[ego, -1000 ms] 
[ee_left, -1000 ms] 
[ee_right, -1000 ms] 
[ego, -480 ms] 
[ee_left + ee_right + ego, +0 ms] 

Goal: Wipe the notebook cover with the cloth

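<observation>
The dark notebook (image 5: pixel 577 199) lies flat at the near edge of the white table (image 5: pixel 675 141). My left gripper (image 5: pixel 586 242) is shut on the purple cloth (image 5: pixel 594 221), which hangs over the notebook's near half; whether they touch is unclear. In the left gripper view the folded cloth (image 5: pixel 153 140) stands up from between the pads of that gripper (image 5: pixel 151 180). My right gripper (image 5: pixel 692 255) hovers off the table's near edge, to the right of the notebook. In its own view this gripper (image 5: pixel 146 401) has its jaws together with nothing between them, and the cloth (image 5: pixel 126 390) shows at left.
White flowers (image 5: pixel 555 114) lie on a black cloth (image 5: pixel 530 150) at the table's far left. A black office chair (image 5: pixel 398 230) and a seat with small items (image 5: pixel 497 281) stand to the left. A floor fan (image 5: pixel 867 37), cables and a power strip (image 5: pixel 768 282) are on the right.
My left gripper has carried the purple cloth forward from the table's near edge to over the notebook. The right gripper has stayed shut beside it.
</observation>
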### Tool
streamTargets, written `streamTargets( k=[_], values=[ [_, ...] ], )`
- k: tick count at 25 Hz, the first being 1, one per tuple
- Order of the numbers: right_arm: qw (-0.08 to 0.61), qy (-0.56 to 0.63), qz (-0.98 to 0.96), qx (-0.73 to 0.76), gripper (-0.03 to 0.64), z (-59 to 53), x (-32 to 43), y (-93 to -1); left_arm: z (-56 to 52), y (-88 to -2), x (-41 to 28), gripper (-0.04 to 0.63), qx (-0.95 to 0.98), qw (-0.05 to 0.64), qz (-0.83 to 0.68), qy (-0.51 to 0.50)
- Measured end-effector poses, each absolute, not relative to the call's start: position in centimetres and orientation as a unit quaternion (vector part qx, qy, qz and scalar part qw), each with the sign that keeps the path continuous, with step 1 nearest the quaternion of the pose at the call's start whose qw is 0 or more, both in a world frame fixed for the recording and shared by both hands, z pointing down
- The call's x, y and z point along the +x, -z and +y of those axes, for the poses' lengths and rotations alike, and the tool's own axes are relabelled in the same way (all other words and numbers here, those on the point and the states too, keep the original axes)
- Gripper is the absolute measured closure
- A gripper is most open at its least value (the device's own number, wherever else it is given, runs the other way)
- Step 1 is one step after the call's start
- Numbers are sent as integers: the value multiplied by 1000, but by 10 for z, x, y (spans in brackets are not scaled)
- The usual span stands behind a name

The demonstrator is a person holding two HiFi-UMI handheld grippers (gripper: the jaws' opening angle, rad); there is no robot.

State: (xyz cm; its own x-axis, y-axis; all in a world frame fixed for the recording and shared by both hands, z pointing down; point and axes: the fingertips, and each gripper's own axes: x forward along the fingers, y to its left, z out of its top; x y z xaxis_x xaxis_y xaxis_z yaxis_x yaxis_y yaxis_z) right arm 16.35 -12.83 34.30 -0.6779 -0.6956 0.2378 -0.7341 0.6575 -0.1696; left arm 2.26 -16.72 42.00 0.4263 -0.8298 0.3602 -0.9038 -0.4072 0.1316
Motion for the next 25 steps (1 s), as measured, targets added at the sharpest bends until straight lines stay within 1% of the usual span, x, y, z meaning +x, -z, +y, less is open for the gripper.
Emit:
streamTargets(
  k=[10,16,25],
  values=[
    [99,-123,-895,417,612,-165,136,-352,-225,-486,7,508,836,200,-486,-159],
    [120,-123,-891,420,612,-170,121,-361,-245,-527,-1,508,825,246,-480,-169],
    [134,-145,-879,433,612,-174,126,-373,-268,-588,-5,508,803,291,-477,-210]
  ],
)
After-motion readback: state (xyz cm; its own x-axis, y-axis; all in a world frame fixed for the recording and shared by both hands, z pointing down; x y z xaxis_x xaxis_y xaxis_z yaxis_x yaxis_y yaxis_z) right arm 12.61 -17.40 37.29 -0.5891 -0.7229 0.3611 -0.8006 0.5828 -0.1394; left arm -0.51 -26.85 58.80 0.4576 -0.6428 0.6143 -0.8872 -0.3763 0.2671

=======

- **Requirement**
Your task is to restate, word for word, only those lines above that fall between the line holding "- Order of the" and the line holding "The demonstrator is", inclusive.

- **Finished task**
- Order of the numbers: right_arm: qw (-0.08 to 0.61), qy (-0.56 to 0.63), qz (-0.98 to 0.96), qx (-0.73 to 0.76), gripper (-0.03 to 0.64), z (-59 to 53), x (-32 to 43), y (-93 to -1); left_arm: z (-56 to 52), y (-88 to -2), x (-41 to 28), gripper (-0.04 to 0.63), qx (-0.95 to 0.98), qw (-0.05 to 0.64), qz (-0.83 to 0.68), qy (-0.51 to 0.50)
- Measured end-effector poses, each absolute, not relative to the call's start: position in centimetres and orientation as a unit quaternion (vector part qx, qy, qz and scalar part qw), each with the sign that keeps the path continuous, with step 1 nearest the quaternion of the pose at the call's start whose qw is 0 or more, both in a world frame fixed for the recording and shared by both hands, z pointing down
- The call's x, y and z point along the +x, -z and +y of those axes, for the poses' lengths and rotations alike, and the tool's own axes are relabelled in the same way (all other words and numbers here, those on the point and the states too, keep the original axes)
- Gripper is the absolute measured closure
- A gripper is most open at its least value (the device's own number, wherever else it is given, runs the other way)
- Step 1 is one step after the call's start
- Numbers are sent as integers: the value multiplied by 1000, but by 10 for z, x, y (spans in brackets are not scaled)
- The usual span stands behind a name

The demonstrator is a person holding two HiFi-UMI handheld grippers (gripper: the jaws' opening angle, rad); there is no robot.

The response to this exercise is now complete.